Your assignment: Copy out every entry precisely.

Exercise material:
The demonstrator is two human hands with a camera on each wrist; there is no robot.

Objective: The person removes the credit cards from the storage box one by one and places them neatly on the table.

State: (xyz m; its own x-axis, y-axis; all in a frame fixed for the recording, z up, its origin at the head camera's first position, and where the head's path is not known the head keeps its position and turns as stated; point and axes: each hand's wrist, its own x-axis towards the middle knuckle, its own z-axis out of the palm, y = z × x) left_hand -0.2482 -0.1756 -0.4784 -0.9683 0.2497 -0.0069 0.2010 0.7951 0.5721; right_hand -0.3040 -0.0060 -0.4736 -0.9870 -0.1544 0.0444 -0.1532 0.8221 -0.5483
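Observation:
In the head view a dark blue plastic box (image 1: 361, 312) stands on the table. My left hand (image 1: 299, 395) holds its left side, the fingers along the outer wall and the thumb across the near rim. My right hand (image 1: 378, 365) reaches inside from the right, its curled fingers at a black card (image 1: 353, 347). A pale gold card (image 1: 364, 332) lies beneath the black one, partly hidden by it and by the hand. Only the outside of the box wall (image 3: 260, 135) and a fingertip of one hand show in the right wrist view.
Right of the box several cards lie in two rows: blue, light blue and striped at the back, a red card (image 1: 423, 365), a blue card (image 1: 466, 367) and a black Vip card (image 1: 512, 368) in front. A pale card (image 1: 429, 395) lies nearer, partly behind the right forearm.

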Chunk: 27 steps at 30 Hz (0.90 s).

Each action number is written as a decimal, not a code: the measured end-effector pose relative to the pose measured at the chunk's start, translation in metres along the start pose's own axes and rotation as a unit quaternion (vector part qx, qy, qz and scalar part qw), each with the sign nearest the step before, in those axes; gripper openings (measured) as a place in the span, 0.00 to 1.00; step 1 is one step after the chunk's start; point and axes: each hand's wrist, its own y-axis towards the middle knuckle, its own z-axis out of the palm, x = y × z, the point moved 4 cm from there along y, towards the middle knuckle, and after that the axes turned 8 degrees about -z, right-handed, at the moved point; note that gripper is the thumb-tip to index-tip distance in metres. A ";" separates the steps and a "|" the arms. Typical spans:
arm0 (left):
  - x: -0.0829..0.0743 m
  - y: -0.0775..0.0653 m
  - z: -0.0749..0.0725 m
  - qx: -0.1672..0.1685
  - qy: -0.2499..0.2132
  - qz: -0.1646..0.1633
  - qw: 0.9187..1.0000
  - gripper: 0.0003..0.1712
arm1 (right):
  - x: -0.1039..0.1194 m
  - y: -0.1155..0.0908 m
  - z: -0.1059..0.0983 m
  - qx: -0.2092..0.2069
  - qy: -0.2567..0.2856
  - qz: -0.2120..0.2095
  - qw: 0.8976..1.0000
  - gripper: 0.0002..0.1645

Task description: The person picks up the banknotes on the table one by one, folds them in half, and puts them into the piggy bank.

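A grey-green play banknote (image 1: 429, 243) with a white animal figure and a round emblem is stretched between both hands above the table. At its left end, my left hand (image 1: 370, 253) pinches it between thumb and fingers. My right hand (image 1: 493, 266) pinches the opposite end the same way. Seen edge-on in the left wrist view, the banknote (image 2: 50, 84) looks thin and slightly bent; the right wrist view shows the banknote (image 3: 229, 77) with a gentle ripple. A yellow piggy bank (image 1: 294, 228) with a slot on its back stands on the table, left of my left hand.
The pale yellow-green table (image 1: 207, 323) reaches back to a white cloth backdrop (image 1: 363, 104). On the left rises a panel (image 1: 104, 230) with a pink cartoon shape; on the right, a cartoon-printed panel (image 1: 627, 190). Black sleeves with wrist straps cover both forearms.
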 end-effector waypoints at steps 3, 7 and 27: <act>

Task output:
The demonstrator is two human hands with a camera on each wrist; there is no robot.

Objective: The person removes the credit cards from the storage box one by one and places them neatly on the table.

State: (xyz m; its own x-axis, y-axis; all in a frame fixed for the recording, z up, its origin at the head camera's first position, and where the head's path is not known the head keeps its position and turns as stated; point and axes: each hand's wrist, its own x-axis towards the middle knuckle, its own z-axis out of the palm, y = z × x) left_hand -0.2482 -0.1756 -0.4784 -0.9683 0.2497 -0.0069 0.2010 0.7951 0.5721; right_hand -0.3040 -0.0060 -0.4736 -0.9870 -0.1544 0.0444 -0.1532 0.8221 -0.5483
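Observation:
In the head view a dark blue plastic box (image 1: 361, 312) stands on the table. My left hand (image 1: 299, 395) holds its left side, the fingers along the outer wall and the thumb across the near rim. My right hand (image 1: 378, 365) reaches inside from the right, its curled fingers at a black card (image 1: 353, 347). A pale gold card (image 1: 364, 332) lies beneath the black one, partly hidden by it and by the hand. Only the outside of the box wall (image 3: 260, 135) and a fingertip of one hand show in the right wrist view.
Right of the box several cards lie in two rows: blue, light blue and striped at the back, a red card (image 1: 423, 365), a blue card (image 1: 466, 367) and a black Vip card (image 1: 512, 368) in front. A pale card (image 1: 429, 395) lies nearer, partly behind the right forearm.
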
Chunk: 27 steps at 30 Hz (0.90 s).

Each action number is written as a decimal, not a code: the measured end-effector pose relative to the pose measured at the chunk's start, translation in metres along the start pose's own axes and rotation as a unit quaternion (vector part qx, qy, qz and scalar part qw), each with the sign nearest the step before, in those axes; gripper openings (measured) as a place in the span, 0.00 to 1.00; step 1 is one step after the chunk's start; point and axes: each hand's wrist, its own y-axis towards the middle knuckle, its own z-axis out of the palm, x = y × z, the point moved 4 cm from there along y, towards the middle knuckle, and after that the axes turned 8 degrees about -z, right-handed, at the moved point; note that gripper is the thumb-tip to index-tip distance in metres. A ";" separates the steps and a "|" the arms. Typical spans:
arm0 (left):
  - x: -0.0829..0.0743 m
  - y: -0.0775..0.0653 m
  - z: -0.0749..0.0725 m
  - qx: -0.1672..0.1685
  - qy: -0.2499..0.2132
  - qz: -0.1646..0.1633
  - qw: 0.9187..1.0000
  - gripper: 0.0003..0.1712
arm1 (right):
  - x: -0.1039..0.1194 m
  - y: -0.1155..0.0908 m
  - z: -0.1059..0.0983 m
  - qx: -0.2092..0.2069
  - qy: -0.2567..0.2856
  - qz: -0.2120..0.2095
  - qw: 0.8976..1.0000
  - gripper: 0.0002..0.1645

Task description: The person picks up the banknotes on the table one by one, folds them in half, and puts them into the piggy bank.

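A grey-green play banknote (image 1: 429, 243) with a white animal figure and a round emblem is stretched between both hands above the table. At its left end, my left hand (image 1: 370, 253) pinches it between thumb and fingers. My right hand (image 1: 493, 266) pinches the opposite end the same way. Seen edge-on in the left wrist view, the banknote (image 2: 50, 84) looks thin and slightly bent; the right wrist view shows the banknote (image 3: 229, 77) with a gentle ripple. A yellow piggy bank (image 1: 294, 228) with a slot on its back stands on the table, left of my left hand.
The pale yellow-green table (image 1: 207, 323) reaches back to a white cloth backdrop (image 1: 363, 104). On the left rises a panel (image 1: 104, 230) with a pink cartoon shape; on the right, a cartoon-printed panel (image 1: 627, 190). Black sleeves with wrist straps cover both forearms.
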 end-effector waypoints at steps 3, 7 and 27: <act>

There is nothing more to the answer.